Activity:
From the top of the records below, return each line exactly, ending with the line that contains "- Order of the".

*** Extracted information Section Begins ***

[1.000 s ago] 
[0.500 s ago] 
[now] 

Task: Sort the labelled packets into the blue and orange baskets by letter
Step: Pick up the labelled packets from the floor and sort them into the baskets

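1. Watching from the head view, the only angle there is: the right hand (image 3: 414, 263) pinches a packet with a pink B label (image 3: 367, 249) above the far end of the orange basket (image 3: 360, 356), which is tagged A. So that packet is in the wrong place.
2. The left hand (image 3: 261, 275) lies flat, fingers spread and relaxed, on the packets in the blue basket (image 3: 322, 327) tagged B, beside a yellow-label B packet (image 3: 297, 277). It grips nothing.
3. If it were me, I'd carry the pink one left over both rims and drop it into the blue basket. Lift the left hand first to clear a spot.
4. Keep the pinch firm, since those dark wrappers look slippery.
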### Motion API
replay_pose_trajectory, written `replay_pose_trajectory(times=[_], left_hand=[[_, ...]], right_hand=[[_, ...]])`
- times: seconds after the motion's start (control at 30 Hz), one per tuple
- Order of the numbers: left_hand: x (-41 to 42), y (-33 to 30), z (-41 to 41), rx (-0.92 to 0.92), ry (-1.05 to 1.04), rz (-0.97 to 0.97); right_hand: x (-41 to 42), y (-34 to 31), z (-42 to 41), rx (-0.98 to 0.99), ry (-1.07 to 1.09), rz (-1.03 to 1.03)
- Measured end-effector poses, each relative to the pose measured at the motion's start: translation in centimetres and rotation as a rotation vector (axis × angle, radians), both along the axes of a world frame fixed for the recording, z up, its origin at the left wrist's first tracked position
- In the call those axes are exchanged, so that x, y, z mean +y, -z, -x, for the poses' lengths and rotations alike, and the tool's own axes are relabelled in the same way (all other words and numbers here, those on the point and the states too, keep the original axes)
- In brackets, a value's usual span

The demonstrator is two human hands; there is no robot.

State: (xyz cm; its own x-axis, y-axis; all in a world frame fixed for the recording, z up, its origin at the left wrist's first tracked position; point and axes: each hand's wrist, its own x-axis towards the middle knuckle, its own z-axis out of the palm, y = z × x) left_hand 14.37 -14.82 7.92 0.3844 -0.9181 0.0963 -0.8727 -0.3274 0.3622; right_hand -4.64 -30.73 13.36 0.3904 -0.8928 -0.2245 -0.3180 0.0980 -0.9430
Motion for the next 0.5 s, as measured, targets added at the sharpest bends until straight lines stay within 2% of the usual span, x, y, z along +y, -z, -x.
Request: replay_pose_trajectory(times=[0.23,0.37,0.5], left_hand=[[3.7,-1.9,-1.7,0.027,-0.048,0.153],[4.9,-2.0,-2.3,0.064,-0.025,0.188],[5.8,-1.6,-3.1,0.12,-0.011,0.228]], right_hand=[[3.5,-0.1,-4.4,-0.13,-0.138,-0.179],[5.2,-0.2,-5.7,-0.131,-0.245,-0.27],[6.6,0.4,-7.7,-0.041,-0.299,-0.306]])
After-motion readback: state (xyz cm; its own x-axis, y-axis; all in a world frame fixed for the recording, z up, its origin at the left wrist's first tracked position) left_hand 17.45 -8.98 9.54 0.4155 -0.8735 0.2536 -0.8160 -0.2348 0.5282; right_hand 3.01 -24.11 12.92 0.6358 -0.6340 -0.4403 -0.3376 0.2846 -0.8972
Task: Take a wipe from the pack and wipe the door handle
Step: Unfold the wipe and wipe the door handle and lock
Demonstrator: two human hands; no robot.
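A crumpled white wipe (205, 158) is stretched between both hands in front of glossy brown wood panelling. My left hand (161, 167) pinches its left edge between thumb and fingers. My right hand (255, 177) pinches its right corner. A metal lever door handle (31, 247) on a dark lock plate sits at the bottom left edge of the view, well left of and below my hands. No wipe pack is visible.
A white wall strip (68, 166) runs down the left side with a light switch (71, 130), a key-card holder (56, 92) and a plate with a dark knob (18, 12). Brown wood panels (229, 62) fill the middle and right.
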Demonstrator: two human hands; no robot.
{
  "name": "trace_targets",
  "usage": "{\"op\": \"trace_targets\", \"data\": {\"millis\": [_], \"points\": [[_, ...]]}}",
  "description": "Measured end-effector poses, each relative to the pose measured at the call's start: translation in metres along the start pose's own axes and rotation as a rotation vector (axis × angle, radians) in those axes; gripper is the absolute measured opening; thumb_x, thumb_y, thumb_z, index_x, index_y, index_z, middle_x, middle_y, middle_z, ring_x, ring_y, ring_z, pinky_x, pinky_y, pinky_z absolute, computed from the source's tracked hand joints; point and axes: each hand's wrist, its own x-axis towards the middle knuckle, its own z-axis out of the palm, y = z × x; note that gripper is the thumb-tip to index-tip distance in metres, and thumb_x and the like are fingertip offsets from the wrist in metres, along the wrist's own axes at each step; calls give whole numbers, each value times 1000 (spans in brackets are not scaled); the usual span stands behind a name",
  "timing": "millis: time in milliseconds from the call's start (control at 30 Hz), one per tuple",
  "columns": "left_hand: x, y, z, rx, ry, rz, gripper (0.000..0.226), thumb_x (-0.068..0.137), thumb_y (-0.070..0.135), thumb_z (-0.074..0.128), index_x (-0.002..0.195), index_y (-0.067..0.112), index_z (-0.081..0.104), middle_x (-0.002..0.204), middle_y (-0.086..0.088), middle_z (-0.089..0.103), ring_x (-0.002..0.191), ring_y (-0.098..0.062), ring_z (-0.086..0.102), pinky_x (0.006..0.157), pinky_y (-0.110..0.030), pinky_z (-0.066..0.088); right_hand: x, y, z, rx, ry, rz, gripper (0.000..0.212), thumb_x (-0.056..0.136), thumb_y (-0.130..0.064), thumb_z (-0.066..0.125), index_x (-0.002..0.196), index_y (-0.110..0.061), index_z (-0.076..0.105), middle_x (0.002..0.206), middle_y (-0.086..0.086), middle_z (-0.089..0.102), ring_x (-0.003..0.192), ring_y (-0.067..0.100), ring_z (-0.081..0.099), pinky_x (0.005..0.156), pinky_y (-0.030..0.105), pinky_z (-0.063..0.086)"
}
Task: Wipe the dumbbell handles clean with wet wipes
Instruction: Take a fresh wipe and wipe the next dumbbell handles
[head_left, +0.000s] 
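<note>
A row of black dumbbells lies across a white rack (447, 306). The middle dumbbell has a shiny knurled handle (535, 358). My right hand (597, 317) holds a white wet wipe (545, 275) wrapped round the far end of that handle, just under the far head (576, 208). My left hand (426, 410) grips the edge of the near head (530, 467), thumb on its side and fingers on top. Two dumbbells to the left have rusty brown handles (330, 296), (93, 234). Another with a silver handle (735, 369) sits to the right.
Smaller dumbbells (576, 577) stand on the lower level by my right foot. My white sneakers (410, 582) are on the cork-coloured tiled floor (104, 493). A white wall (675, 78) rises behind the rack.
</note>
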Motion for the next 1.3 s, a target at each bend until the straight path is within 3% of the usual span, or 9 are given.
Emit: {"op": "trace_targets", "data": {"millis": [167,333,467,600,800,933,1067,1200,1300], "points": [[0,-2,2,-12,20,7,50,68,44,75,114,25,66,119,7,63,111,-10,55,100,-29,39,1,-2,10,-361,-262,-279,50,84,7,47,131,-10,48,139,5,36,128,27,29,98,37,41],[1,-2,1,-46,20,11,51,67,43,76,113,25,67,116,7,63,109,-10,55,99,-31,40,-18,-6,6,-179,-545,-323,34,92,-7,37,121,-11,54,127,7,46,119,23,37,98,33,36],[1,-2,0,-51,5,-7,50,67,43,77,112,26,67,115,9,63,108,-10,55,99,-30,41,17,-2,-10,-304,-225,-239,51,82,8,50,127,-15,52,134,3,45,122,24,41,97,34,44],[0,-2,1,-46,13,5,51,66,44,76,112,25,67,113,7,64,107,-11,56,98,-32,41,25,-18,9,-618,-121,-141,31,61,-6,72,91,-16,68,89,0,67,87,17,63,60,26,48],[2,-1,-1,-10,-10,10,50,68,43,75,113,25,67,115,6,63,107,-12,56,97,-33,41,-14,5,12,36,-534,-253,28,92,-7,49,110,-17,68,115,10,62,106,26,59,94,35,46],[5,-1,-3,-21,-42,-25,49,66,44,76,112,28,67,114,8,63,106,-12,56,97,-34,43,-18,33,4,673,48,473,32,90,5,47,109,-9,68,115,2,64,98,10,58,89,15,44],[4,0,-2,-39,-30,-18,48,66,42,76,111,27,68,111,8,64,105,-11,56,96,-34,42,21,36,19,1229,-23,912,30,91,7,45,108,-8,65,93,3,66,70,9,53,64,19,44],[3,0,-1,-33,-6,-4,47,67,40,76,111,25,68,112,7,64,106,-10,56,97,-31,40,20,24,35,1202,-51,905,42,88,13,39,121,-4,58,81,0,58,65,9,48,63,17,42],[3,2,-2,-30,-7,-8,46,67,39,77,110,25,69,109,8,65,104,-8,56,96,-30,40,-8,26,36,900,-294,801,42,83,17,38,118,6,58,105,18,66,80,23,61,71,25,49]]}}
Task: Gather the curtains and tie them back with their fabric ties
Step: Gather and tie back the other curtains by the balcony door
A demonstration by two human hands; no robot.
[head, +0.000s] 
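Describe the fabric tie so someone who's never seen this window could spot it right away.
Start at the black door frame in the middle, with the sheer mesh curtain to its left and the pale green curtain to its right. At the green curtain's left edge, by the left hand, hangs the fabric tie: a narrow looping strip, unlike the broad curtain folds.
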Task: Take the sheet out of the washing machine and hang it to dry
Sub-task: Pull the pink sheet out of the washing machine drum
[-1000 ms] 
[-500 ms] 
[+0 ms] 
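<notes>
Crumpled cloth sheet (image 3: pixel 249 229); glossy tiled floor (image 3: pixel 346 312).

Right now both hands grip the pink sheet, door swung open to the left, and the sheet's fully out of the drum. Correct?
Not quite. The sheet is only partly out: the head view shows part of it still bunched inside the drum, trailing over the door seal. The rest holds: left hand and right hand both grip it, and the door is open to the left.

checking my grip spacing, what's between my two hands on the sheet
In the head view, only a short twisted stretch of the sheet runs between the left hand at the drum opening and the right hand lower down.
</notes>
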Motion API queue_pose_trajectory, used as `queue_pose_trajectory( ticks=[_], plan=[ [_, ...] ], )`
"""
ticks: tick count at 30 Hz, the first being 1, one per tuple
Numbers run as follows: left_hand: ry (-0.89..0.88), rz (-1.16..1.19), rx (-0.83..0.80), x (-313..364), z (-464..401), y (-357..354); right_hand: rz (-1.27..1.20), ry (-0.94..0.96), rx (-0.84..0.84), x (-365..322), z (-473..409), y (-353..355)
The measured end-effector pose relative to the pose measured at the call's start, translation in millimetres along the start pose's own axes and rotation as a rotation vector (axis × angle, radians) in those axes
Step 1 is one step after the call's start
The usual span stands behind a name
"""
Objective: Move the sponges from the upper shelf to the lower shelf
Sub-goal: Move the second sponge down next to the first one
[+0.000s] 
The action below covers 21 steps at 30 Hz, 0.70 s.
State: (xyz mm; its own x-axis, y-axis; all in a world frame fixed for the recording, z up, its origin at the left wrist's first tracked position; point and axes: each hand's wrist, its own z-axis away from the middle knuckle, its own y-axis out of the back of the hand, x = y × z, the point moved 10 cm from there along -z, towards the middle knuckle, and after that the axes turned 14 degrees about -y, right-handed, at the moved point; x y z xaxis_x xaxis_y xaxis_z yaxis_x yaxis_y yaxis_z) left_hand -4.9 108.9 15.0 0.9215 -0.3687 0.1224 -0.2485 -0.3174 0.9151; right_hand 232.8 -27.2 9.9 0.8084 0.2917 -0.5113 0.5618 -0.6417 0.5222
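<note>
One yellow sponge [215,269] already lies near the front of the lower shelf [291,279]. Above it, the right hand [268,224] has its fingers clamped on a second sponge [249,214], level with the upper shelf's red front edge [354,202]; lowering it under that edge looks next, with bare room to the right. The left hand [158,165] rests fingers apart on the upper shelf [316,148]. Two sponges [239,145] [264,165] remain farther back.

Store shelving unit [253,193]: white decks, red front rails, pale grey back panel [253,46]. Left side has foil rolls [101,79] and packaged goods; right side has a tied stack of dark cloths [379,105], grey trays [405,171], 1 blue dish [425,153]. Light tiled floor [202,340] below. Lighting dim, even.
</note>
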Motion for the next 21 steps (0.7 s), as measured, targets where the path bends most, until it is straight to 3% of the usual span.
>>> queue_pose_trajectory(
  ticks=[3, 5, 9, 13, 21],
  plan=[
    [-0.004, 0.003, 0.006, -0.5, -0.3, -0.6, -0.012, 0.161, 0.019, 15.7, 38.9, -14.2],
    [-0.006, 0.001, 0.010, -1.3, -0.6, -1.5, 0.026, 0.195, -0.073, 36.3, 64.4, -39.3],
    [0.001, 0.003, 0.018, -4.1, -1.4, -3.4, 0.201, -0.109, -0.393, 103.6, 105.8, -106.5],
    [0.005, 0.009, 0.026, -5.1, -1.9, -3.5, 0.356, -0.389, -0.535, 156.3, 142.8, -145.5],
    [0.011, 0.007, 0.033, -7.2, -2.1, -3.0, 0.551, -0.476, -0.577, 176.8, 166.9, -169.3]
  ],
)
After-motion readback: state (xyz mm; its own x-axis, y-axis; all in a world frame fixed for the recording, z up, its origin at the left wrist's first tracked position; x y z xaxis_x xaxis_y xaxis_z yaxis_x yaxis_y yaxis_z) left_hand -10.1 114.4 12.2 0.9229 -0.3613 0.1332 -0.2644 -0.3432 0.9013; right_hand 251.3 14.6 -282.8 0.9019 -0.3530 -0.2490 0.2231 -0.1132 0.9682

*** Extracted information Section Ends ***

Expected answer:
[1.000 s ago] 
[0.500 s ago] 
[now] 

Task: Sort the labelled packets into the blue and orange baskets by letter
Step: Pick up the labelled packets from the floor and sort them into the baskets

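1. Watching from the head view, the only angle there is: the right hand (image 3: 414, 263) pinches a packet with a pink B label (image 3: 367, 249) above the far end of the orange basket (image 3: 360, 356), which is tagged A. So that packet is in the wrong place.
2. The left hand (image 3: 261, 275) lies flat, fingers spread and relaxed, on the packets in the blue basket (image 3: 322, 327) tagged B, beside a yellow-label B packet (image 3: 297, 277). It grips nothing.
3. If it were me, I'd carry the pink one left over both rims and drop it into the blue basket. Lift the left hand first to clear a spot.
4. Keep the pinch firm, since those dark wrappers look slippery.
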### Motion API
replay_pose_trajectory, written `replay_pose_trajectory(times=[_], left_hand=[[_, ...]], right_hand=[[_, ...]])`
- times: seconds after the motion's start (control at 30 Hz), one per tuple
- Order of the numbers: left_hand: x (-41 to 42), y (-33 to 30), z (-41 to 41), rx (-0.92 to 0.92), ry (-1.05 to 1.04), rz (-0.97 to 0.97); right_hand: x (-41 to 42), y (-34 to 31), z (-42 to 41), rx (-0.98 to 0.99), ry (-1.07 to 1.09), rz (-1.03 to 1.03)

Nothing else remains in this exercise.